The Ministry of the Environment had to accept cuts of around a third in 2020. At the same time, the Brazilian government sent the military in May 2020 to support the Ibama in the fight against illegal logging. The military operation “Verde Brasil 2” (Green Brazil 2) received a budget that was twice as high as that available to the environmental agency as a whole. The 2.5-month deployment of the 3,000 soldiers cost 120 million reais inside. “With that one could have paid the salaries of 1,000 Ibama inspectors for one year”, accounted for Araujo.




The use of the army proved not only costly, but also counterproductive. While illegal logging rose by 9.5 percent compared to the previous year and reached a record of 830 square kilometers in May 2020, the number of criminal offenses detected fell by 20 percent. Controllers from the environmental protection agency described the soldiers’ deployment as inefficient and obstructive. The structure of the army is too big. “The loggers are always warned”, explained an employee of Ibama.

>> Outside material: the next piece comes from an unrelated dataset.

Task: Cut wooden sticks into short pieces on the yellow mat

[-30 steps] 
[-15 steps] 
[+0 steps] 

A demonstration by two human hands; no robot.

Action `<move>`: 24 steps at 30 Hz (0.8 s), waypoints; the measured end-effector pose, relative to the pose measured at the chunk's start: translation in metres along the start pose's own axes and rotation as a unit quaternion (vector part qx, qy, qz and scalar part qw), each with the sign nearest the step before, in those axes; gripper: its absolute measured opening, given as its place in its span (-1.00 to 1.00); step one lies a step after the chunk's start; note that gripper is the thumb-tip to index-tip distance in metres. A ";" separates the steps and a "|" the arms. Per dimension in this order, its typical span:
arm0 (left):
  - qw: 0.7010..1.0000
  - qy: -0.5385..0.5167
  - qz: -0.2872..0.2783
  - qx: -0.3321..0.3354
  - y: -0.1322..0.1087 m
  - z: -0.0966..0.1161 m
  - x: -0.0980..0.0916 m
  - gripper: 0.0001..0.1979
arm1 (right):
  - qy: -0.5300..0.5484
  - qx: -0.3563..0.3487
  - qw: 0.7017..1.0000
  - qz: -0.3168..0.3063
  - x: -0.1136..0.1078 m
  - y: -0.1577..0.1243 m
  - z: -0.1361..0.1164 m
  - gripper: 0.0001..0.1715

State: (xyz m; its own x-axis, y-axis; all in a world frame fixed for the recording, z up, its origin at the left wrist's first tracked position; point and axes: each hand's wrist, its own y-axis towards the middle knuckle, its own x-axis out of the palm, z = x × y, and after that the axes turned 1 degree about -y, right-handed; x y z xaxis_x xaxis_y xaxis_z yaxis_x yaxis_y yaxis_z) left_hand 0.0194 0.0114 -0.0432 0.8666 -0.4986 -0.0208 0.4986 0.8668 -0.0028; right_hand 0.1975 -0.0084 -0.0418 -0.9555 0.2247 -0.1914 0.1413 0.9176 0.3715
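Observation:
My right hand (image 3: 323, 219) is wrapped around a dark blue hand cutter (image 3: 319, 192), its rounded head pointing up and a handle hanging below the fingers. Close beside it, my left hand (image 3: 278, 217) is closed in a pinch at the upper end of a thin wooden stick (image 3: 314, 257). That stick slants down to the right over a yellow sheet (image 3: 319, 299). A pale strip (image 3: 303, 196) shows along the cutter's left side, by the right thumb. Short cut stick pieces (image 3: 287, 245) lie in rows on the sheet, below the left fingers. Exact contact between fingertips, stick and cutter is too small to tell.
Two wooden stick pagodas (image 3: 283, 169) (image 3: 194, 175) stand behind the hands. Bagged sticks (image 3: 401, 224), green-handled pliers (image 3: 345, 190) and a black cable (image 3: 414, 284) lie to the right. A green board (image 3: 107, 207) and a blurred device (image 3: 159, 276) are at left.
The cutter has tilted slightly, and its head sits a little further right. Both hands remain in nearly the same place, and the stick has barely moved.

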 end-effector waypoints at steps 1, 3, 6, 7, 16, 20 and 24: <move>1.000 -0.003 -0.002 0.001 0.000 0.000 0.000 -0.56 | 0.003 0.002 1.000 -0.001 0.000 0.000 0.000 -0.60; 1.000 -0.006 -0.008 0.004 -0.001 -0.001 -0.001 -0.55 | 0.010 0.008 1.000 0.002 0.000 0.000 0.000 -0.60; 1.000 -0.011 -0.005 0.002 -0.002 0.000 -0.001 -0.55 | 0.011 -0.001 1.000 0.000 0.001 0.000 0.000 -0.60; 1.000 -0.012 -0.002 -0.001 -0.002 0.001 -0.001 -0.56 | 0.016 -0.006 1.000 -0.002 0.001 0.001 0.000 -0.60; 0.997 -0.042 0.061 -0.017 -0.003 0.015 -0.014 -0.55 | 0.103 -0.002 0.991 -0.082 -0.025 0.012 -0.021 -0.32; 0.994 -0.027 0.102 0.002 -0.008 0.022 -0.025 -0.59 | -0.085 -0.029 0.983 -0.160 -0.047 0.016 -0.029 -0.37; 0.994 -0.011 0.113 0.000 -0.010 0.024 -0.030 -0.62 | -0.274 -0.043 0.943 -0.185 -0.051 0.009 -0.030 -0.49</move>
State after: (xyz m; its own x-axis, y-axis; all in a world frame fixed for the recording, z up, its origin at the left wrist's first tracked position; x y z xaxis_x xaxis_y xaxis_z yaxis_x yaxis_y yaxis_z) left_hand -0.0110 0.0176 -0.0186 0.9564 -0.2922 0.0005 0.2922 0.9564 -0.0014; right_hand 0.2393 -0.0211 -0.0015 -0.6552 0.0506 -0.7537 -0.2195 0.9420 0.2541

Despite the negative findings, the Brazilian government is sticking to costly police operations and is thus one of the few remaining support groups for Bolsonaro to accommodate the security forces. As the military did last year, the police corps are registering very precisely how Bolsonaro is symbolically and financially upgrading them.

On the other hand, “the legislative project for Environment Minister Ricardo Salles plays a major role in replacing the Ibama”, warns Marcio Astrini, director of the NGO for climate monitoring, Observatório do Clima. “Since taking office, Salles has wanted to control all environmental protection operations; always knowing what and where is being checked, but which he never succeeded in doing,” said Astrini. If the police were given the same powers as Ibama or ICMBio, he could bypass them.

It was only on Monday that Salles jumped up to woodcutters again. “If you demonize the work of these entrepreneurs, you only provoke more clearings”, claimed Brazil’s Environment Minister. Just recently, Alexandre Saraiva, the head of investigations of the federal police against illegal timber trade, had reported Salles for obstructing environmental investigations, abuse of office and involvement in a criminal organization. Salles “directly supports the private interests of woodcutters and abuses the public administration”, explained Hail.

Saraiva had led an investigation that led to the largest illegal logging exposure in Brazilian history. “There will be no more clearing by 2030 because there is no forest”, ironized the now dismissed federal policeman Bolsonaro’s announcement at the US President’s climate summit.